Step 21: Install vLLM
Run the following command to install vLLM:
pip install "vllm>=0.10.1"
Step 22 — Start the vLLM server and confirm it’s up
- Run (safe defaults for 1× H100-80GB):
vllm serve LLM360/K2-Think \
--dtype bfloat16 \
--gpu-memory-utilization 0.90 \
--max-model-len 8192 \
--max-num-seqs 2
Success criteria (what you should see):
Resolved architecture: Qwen2ForCausalLM
- Routes listed (e.g.,
/v1/chat/completions
, /models
, /metrics
)
Started server process [PID]
Application startup complete.
(A “torch_dtype is deprecated! Use dtype instead!” line is normal.)

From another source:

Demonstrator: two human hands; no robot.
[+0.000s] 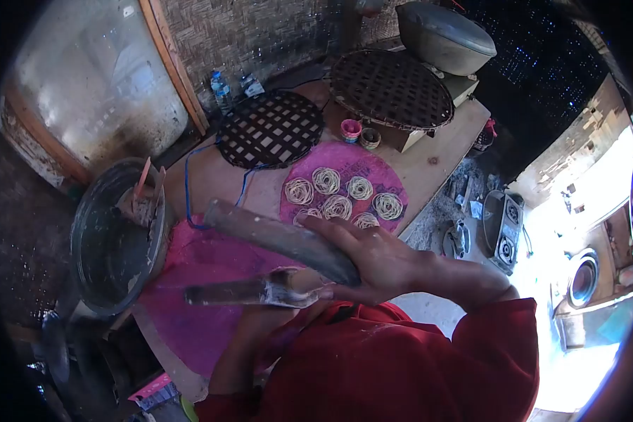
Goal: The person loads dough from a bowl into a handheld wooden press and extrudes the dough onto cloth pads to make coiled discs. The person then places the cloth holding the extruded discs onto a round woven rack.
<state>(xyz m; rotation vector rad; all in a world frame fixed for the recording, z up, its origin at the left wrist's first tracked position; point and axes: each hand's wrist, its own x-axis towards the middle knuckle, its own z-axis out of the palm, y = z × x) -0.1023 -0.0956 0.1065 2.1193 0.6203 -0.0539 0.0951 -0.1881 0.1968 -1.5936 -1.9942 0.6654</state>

Port: vLLM listens on 0.0.0.0:8000
by default.
Step 23: Health checks (in another terminal)
# models list
curl http://localhost:8000/v1/models
# quick chat call
curl http://localhost:8000/v1/chat/completions \
-H "Content-Type: application/json" \
-H "Authorization: Bearer sk-local" \
-d '{
"model":"LLM360/K2-Think",
"messages":[{"role":"user","content":"What is the next prime after 2600?"}],
"max_tokens":256
}'
Conclusion
K2-Think proves you don’t need a giant cluster to get serious reasoning performance—just the right setup. In this guide we picked a GPU VM (H100/A100 recommended), installed PyTorch and dependencies, verified the weights with simple Transformers scripts, and then upgraded the experience with a Streamlit web UI for easy, shareable chats. Finally, we productionized inference using vLLM, giving us faster decoding, efficient memory use, and an OpenAI-compatible API with simple health checks.
From here, you can hook your Streamlit app to the vLLM endpoint for streaming responses, add auth and HTTPS behind a reverse proxy, and, if needed, enable speculative decoding for extra speed. Whether you stick with the local pipeline for quick experiments or vLLM for serving, you now have a clean path from zero to a reliable K2-Think deployment.